These girls want to be Boy Scouts—but for now, they’re calling themselves Unicorns

Boy Scouts have to cook in the wilderness, too.
Boy Scouts have to cook in the wilderness, too.
Image: AP/Douglas Healey
By
We may earn a commission from links on this page.

Ella Jacobs, Daphne Mortenson, Taylor Alcozer, and Skyler Westover—all 10 years old—and Skyler’s 13-year-old sister Allie call themselves the “Unicorns.” They’re hoping to soon call themselves Boy Scouts.

On Nov. 13, the five girls from California stood before a panel of Boy Scout leaders in Santa Rosa to plead their case (paywall). The local leaders weren’t unmoved, exactly, but they said this was a matter for the national level of the organization to deal with. The Santa Rosa area chapter doesn’t have the authority to admit the girls, according to officials quoted by the New York Times.

The Boy Scouts allows girls to participate in certain affiliated programs, but its main curriculum, which the Times says “has built a reputation as the most rigorous youth development program in the nation,” has never been open to girls and doesn’t have to be, thanks to an exemption from Title IX, the federal law prohibiting gender-based discrimination.

A few of the Unicorns have tried Girl Scouts, but evidently weren’t satisfied by their experiences. The five girls started wanting to be Boy Scouts after completing one of the Boy Scouts’ affiliated programs last year. They bought uniforms that mimicked the boys’ ones, and bested dozens of Boy Scout groups at a competition, where they earned second place overall after out-performing other teams in skills like backpacking and slingshot.

But in their enthusiasm, the Unicorns—led by Ella’s mother Danelle Jacobs—prompted at least one Boy Scout parent to file an official complaint. Parents and troop leaders told the Times that letting girls join the Boy Scouts would be bad for the boys, because, among other things—“Would I want a girl sleeping in my son’s tent? No”—the girls are bound to steal all the leadership positions. Girls already put boys to shame in school, even in math and science; the Boy Scouts are a last refuge from competition with the other sex.

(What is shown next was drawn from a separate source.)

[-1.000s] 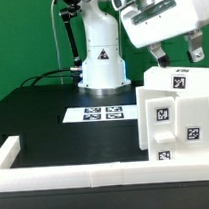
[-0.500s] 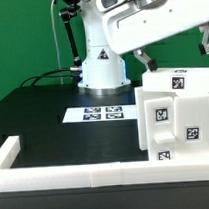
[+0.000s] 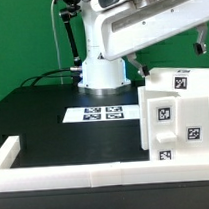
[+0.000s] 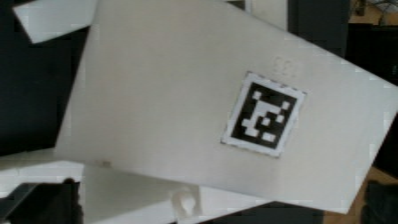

On Oct. 1, the Boy Scout council banned the Unicorns from participating in any more affiliated programs or activities. The girls were invited to a meeting on Nov. 13 to hear more about that decision. At the meeting, they deposited formal applications to become Boy Scouts, who forwarded the applications to national headquarters. “It felt like they were saying no to us, but they didn’t want to say it with all the cameras,” Daphne Mortenson told the San Francisco Chronicle.

Both the Girls Scouts and Boy Scouts of America have weathered heated political battles, and the Boy Scouts in particular is trying to “modernize.” ”I’d like to see them standing up like they did for the gay scouts and the gay leaders,” Allie Westover said. The Boy Scouts lifted its blanket ban on gays this year.

And it’s been about 30 years since girls were first allowed to join the Scout Association of the UK, where scouting was practically invented. The Scout Association of the UK is now completely co-ed.

The Unicorns, who aren’t the first girls to try joining the Boy Scouts, are also making their case in a time of unisex bathrooms and a military-wide mandate to integrate women in combat squads. An emailed statement from the Boy Scouts said: ”We understand that the values and the lessons of Scouting are attractive to the entire family. However, Cub Scouts and Boy Scouts are year-round programs for boys and young men in the first grade through age 18.”